Of course recessive traits are not simply a function of sex-linked traits. Consider microcephaly, an autosomal recessive disease. To manifest the trait you need two malfunctioning copies of the gene, one from each parent. In other words, you exhibit a homozygous genotype with two mutant copies. I suspect that this particularly common context of homozygosity, recessive autosomal diseases, is one reason why it is less commonly discussed outside of specialist circles: there are whole cluster of medical and social factors which lead to homozygosity which are already the focus of attention. The genetic architecture of the trait is of less note than the etiology of the disease and the possible reasons in the family’s background which might have increased the risk probability, especially inbreeding. In contrast heterozygosity is generally not so disastrous. Even if functionality is not 100%, it is close enough for “government work.” The deleterious consequences of a malfunctioning allele are masked by the “wild type” good copy. The exceptions are in areas such as breeding for hybrid vigor, when heterozygote advantage may be coming to the fore. The details of complementation of two alleles matter a great deal to the bottom line, and the concept of hybrid vigor has percolated out to the general public, with the more informed being cognizant of heterozygosity.

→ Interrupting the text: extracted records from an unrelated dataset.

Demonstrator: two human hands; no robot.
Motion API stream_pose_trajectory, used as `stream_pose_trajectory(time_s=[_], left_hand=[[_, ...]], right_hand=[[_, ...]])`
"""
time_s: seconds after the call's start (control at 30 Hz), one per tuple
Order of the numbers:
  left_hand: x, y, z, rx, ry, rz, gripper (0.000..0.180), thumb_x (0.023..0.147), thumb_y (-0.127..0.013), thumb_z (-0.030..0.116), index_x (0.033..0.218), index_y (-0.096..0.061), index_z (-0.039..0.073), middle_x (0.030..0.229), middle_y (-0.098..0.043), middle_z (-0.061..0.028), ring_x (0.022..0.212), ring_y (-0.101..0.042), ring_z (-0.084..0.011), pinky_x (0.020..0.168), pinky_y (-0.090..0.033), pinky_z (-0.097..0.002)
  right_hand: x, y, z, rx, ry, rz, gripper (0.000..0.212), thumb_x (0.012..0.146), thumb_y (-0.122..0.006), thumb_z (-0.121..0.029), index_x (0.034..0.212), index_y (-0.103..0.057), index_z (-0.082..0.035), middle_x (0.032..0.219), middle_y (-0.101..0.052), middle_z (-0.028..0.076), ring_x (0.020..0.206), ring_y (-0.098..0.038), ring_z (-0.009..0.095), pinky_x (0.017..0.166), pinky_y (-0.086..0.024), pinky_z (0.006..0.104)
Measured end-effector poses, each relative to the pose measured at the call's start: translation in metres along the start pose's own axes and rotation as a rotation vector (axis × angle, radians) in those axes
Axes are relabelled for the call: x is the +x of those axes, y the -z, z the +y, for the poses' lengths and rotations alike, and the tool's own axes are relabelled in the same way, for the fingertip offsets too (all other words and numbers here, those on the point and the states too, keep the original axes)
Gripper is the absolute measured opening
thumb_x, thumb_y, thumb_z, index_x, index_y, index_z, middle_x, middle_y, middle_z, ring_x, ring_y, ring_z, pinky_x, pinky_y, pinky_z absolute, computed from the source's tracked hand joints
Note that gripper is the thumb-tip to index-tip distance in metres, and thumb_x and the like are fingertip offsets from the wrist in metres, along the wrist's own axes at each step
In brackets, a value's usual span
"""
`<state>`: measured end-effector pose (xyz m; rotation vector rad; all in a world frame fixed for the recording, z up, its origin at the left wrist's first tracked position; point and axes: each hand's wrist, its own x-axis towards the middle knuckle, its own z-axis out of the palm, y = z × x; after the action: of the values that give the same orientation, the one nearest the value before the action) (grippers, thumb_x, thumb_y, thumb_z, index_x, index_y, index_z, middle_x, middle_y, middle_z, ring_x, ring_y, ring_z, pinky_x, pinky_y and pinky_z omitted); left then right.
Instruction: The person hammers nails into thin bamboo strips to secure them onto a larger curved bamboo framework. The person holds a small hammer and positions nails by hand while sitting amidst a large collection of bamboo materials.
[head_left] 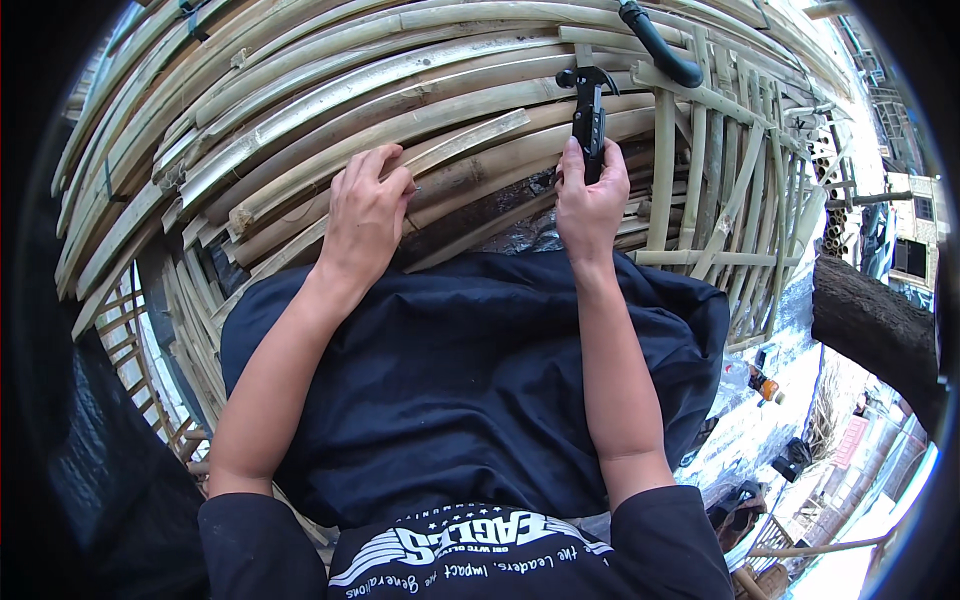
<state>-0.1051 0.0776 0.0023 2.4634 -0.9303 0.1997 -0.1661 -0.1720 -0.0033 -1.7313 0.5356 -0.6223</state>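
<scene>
My right hand (592,195) is closed round the handle of a black hammer (588,110). The hammer's head and curved claw point away from me, over split bamboo strips (480,100). My left hand (368,205) rests on the strips to the left, its fingers curled and pinched together. A thin, short nail-like piece (417,188) shows at its fingertips, too small to make out fully. Beside that hand lies a pale, short bamboo strip (470,140). A dark blue cloth (450,370) covers my lap beneath both forearms.
To the right stands a lattice of bamboo slats (715,170). A black curved handle (665,50) hangs over the far strips. A thick dark log or trunk (870,320) lies farther right. A plastic bottle (735,375) is on the pale ground. Bamboo poles bend away at left.
</scene>
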Motion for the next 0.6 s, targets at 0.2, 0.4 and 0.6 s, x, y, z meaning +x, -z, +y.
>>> stream_pose_trajectory(time_s=[0.2,0.4,0.6], left_hand=[[0.002,0.004,0.003,-0.004,0.014,-0.039,0.011,0.085,-0.072,0.004,0.095,-0.068,0.007,0.129,-0.059,-0.0124,0.123,-0.055,-0.0307,0.102,-0.043,-0.0457],[0.001,0.002,0.003,0.012,0.027,-0.06,0.015,0.084,-0.071,0.003,0.098,-0.067,0.006,0.131,-0.057,-0.0127,0.124,-0.056,-0.0317,0.101,-0.043,-0.0469],[0.0,-0.008,0.001,0.185,-0.179,0.041,0.011,0.086,-0.067,0.006,0.097,-0.066,0.007,0.127,-0.061,-0.0099,0.122,-0.058,-0.0305,0.1,-0.043,-0.0458]], right_hand=[[0.0,0.001,0.0,-0.029,0.042,0.011,0.024,0.1,-0.069,-0.02,0.104,-0.063,0.004,0.072,-0.062,0.002,0.063,-0.057,0.008,0.058,-0.046,0.0285],[0.0,0.001,0.0,-0.003,-0.002,-0.004,0.026,0.1,-0.07,-0.02,0.106,-0.063,0.004,0.072,-0.063,0.002,0.062,-0.057,0.008,0.058,-0.047,0.029],[-0.002,-0.003,0.005,-0.039,0.041,0.004,0.027,0.1,-0.07,-0.02,0.107,-0.063,0.005,0.074,-0.063,0.003,0.065,-0.058,0.009,0.06,-0.048,0.0287]])
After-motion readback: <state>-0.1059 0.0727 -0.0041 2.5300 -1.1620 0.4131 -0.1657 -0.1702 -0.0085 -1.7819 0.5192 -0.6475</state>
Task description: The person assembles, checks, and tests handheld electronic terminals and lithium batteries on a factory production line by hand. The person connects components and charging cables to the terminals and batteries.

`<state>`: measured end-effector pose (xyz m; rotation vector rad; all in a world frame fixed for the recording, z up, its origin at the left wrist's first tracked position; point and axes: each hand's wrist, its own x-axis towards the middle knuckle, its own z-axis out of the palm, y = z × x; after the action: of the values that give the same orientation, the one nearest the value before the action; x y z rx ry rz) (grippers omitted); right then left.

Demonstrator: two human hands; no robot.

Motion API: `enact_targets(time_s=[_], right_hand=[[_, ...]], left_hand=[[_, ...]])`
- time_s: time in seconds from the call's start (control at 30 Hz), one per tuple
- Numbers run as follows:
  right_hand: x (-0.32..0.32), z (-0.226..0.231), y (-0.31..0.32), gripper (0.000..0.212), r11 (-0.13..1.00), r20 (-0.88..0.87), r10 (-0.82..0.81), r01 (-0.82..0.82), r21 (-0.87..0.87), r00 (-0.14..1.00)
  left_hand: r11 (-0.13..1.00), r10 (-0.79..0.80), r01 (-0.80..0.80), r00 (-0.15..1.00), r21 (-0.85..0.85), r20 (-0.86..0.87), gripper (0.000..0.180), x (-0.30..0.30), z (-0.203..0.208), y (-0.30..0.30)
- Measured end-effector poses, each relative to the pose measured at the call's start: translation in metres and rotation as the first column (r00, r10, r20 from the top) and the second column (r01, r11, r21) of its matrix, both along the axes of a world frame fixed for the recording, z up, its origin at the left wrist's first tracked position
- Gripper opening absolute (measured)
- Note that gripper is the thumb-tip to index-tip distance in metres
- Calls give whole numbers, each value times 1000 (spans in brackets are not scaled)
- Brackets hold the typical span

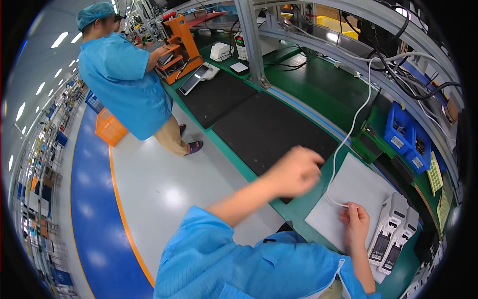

But homozygosity is of interest beyond the unfortunate instances when it is connected to a recessive disease. Like heterozygosity, homozygosity exists in spades across our genome. My 23andMe sample comes up as 67.6% homozygous on my SNPs (which are biased toward ~500,000 base pairs which tend to have population wide variation), while Dr. Daniel MacArthur’s results show him to be 68.1% homozygous across his SNPs. This is not atypical for outbred individuals. In contrast someone whose parents were first cousins can come up as ~72% homozygous. This is important: zygosity is not telling you simply about the state of two alleles, in this case base pairs, it may also be telling you about the descent of two alleles. Obviously this is not always clear on the base pair level; mutations happen frequently enough that even if you carry two minor alleles it is not necessarily evidence that they’re identical by descent (IBD), or autozygous (just a term which denotes ancestry of the alleles from the same original copy). What you need to look for are genome-wide patterns of homozygosity, in particular “runs of homozygosity” (ROH). These are long sequences biased toward homozygous genotypes.